Hoping the MFM will be better getting you answers!
(((HUGS)))
I'm sorry that this is causing you this unnecessary anxiety. I'm hoping and praying for you that it is because of the other 2 fetuses... I'll be thinking about you.
Hi ... wanted to offer you some encouragement from Dr. Google. I spent a good 30 minutes on pubmed and found this article. It shows that after fetal reduction (which I would say is the same biologically as miscarrying just for the sake of levels of chemicals in your body), AFP levels are indeed elevated.
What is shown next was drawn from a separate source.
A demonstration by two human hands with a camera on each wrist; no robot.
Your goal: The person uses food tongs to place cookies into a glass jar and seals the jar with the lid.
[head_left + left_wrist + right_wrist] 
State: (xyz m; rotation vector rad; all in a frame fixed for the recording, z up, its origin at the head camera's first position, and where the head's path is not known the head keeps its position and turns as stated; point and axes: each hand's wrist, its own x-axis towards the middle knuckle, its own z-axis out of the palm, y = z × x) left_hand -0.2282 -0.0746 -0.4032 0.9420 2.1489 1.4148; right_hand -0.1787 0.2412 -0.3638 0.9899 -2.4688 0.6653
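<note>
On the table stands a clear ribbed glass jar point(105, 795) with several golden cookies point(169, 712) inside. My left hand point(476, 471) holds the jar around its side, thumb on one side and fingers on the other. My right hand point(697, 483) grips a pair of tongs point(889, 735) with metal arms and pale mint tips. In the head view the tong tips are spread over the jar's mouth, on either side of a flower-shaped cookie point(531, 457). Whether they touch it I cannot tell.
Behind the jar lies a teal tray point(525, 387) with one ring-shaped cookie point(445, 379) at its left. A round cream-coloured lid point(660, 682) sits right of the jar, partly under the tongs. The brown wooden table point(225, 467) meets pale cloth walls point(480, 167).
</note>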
http://cel.isiknowledge.com/InboundService.do?product=CEL&action=retrieve&SrcApp=Highwire&UT=A1993MC45800039&SID=1EhbHoN7nooAcia765e&Init=Yes&SrcAuth=Highwire&mode=FullRecord&customersID=Highwire
I really hope this helps ease your fears. Thinking of you.
Well, if it's any reassurance, my doctor DID say that the test results would be skewed because of starting out as multiples. We went ahead and did them, but he said that he'd take any elevated results with a grain of salt because of the one baby that we'd lost. So I think that you are surely fine. I understand the nerves, however, and am thinking of you.